Assigned task:
Look below for the line containing "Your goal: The"; from there, print each line exactly up to and including the line containing "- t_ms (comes", and stop.

·····

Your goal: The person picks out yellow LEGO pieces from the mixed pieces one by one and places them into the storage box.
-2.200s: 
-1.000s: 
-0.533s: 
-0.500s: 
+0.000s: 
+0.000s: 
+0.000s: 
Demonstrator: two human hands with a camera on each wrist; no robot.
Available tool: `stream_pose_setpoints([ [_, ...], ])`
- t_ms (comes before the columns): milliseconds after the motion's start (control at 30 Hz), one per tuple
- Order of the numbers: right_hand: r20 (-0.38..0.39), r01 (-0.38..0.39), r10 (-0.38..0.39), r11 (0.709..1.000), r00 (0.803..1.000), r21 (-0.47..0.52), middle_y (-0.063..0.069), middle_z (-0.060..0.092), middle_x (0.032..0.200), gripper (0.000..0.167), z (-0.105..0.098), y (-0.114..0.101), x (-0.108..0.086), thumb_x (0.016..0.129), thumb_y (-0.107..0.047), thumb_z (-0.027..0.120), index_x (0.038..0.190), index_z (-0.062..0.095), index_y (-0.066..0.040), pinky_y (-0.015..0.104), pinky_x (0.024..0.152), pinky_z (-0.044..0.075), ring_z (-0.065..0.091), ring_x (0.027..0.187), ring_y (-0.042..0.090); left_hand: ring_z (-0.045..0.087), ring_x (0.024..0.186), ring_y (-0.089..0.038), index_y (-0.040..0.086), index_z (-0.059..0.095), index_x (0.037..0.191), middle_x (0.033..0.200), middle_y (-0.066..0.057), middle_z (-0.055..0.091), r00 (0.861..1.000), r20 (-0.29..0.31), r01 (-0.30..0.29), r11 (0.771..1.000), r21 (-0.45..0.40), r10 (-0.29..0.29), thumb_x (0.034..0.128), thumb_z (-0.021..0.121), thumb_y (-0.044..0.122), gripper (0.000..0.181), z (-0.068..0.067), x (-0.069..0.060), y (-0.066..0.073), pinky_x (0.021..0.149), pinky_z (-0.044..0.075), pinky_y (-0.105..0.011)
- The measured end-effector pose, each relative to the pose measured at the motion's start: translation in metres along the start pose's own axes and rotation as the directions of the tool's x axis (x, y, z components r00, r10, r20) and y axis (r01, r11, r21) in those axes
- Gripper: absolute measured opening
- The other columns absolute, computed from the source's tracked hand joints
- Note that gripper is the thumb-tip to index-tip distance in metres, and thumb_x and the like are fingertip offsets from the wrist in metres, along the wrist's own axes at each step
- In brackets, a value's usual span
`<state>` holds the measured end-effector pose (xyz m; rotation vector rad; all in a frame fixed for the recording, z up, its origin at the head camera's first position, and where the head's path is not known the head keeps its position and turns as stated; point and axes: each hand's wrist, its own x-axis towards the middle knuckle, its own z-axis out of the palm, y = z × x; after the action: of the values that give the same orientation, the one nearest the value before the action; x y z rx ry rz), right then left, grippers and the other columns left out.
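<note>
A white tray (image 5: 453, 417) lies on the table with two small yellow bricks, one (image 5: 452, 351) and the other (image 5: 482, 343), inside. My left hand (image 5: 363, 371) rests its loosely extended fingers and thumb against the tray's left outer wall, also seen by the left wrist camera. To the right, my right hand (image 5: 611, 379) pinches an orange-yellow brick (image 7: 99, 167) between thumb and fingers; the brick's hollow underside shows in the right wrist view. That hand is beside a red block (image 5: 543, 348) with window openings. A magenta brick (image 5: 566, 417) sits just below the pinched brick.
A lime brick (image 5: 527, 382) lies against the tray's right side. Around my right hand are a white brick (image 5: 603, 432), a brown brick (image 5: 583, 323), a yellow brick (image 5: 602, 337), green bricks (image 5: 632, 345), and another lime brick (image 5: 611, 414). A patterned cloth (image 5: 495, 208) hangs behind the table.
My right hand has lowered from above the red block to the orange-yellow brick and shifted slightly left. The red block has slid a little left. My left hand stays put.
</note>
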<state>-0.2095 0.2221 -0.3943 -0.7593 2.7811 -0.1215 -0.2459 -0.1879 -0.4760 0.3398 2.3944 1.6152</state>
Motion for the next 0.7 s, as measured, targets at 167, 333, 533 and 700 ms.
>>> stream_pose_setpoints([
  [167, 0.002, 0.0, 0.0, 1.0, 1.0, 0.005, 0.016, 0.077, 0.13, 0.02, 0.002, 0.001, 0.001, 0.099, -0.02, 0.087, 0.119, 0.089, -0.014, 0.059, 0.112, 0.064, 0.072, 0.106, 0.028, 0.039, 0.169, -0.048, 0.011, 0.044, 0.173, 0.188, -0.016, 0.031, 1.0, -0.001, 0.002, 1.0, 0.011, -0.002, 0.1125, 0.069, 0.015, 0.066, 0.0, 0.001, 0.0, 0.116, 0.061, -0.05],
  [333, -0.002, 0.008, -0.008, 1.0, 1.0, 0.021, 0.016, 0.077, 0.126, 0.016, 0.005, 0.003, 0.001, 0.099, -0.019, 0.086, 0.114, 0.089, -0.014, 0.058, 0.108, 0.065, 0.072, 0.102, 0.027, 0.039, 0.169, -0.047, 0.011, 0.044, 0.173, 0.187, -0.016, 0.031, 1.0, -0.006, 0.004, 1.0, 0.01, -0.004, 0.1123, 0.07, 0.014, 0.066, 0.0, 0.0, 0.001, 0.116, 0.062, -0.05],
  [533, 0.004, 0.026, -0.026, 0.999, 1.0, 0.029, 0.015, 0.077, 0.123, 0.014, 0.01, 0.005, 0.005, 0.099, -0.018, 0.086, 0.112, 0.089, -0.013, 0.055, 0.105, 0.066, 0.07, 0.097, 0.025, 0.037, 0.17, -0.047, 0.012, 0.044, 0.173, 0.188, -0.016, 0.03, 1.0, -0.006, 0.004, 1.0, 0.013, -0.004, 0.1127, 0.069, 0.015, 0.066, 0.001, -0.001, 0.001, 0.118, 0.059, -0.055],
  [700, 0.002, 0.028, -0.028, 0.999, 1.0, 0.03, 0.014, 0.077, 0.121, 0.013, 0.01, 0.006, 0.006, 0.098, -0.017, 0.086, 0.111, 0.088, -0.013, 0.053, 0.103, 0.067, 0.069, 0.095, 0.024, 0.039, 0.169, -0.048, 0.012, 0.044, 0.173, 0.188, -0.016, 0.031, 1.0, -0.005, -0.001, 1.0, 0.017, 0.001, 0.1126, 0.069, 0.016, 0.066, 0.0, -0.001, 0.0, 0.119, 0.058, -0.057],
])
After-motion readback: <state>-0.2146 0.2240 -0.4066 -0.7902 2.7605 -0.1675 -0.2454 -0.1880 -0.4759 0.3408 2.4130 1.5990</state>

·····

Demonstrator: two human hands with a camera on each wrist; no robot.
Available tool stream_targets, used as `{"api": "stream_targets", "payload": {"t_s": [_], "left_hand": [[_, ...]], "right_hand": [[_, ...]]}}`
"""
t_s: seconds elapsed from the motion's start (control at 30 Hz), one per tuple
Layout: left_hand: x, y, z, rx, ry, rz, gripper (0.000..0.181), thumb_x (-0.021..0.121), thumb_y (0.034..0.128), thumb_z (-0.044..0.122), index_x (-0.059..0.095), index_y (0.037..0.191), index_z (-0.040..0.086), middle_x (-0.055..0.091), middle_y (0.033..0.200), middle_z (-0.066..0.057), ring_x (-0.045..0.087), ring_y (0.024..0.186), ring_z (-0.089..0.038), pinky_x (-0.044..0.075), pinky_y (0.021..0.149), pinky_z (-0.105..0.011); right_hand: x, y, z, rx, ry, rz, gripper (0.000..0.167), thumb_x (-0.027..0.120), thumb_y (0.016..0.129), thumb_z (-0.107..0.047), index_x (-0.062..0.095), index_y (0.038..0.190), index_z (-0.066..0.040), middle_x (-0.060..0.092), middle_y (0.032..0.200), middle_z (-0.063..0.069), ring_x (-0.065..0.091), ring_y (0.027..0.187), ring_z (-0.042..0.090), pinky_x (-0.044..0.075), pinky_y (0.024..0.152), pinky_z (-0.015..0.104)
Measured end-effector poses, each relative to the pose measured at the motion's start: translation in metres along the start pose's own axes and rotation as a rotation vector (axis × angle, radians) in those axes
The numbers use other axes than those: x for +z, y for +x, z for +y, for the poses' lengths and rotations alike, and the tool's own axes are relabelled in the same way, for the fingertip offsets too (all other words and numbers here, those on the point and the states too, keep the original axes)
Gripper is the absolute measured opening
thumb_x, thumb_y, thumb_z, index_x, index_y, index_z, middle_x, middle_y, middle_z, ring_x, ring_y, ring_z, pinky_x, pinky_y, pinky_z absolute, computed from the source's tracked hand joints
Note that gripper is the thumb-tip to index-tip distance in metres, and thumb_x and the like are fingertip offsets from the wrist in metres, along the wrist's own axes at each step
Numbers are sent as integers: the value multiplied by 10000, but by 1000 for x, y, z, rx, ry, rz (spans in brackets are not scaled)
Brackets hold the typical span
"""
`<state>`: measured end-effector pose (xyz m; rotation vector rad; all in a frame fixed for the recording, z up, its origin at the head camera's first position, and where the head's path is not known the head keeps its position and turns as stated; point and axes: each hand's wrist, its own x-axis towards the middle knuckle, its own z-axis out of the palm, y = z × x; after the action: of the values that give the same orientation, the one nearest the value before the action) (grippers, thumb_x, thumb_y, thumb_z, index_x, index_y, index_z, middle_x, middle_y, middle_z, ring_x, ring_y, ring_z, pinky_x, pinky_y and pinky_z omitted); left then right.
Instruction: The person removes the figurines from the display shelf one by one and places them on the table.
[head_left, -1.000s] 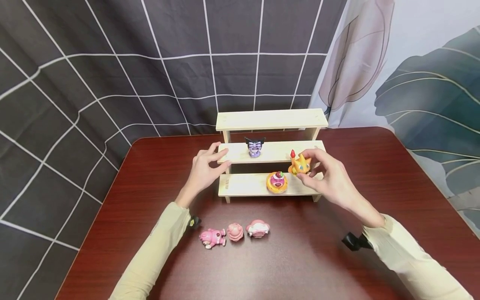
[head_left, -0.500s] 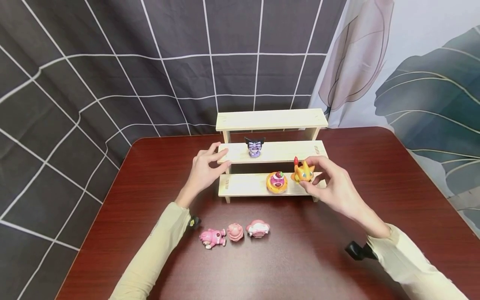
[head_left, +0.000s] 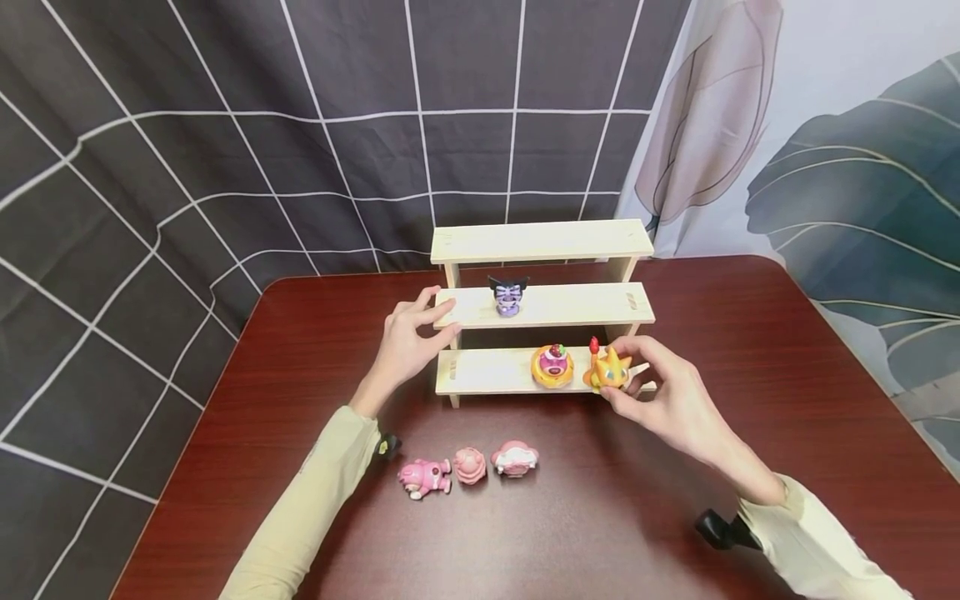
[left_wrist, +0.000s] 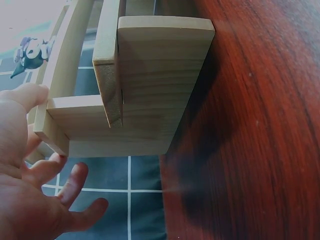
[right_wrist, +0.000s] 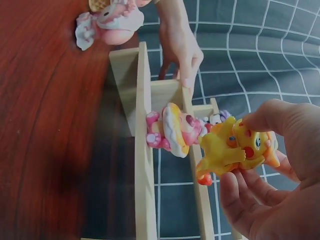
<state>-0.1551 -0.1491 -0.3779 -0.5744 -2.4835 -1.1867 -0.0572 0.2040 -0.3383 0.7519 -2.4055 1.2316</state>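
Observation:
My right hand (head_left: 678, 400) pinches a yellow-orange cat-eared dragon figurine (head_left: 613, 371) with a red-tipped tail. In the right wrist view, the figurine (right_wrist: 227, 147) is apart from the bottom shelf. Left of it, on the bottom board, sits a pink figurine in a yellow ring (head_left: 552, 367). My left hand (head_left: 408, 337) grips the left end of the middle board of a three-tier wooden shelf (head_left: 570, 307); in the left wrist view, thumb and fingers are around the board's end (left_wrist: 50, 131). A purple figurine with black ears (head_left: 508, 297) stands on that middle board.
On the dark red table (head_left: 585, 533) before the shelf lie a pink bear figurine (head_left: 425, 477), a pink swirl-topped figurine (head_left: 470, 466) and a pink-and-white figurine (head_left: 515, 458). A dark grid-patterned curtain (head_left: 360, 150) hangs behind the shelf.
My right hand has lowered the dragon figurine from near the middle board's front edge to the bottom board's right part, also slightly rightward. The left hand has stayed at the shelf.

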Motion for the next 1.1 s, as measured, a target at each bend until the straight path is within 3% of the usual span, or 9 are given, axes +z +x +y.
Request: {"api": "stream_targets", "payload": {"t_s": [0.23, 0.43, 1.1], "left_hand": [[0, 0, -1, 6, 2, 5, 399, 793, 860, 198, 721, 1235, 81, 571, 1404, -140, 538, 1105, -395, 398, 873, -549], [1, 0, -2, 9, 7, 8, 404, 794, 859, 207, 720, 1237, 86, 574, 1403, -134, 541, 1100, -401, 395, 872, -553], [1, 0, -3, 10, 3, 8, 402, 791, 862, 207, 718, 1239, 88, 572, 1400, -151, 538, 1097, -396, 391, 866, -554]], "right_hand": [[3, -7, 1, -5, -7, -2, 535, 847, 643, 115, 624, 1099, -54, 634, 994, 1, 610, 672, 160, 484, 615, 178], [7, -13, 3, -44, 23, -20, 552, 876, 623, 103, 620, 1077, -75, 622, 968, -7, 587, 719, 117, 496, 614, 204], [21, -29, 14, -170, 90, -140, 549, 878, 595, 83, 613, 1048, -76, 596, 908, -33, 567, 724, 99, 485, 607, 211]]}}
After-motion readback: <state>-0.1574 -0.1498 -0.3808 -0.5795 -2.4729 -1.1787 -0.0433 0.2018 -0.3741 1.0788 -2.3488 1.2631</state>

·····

Answer to this exercise:
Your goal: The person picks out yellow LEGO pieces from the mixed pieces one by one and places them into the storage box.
-2.200s: 
-1.000s: 
-0.533s: 
-0.500s: 
+0.000s: 
+0.000s: 
+0.000s: 
Demonstrator: two human hands with a camera on each wrist; no robot.
Available tool: `stream_pose_setpoints([ [_, ...], ])`
- t_ms (comes before the columns): milliseconds after the motion's start (control at 30 Hz), one per tuple

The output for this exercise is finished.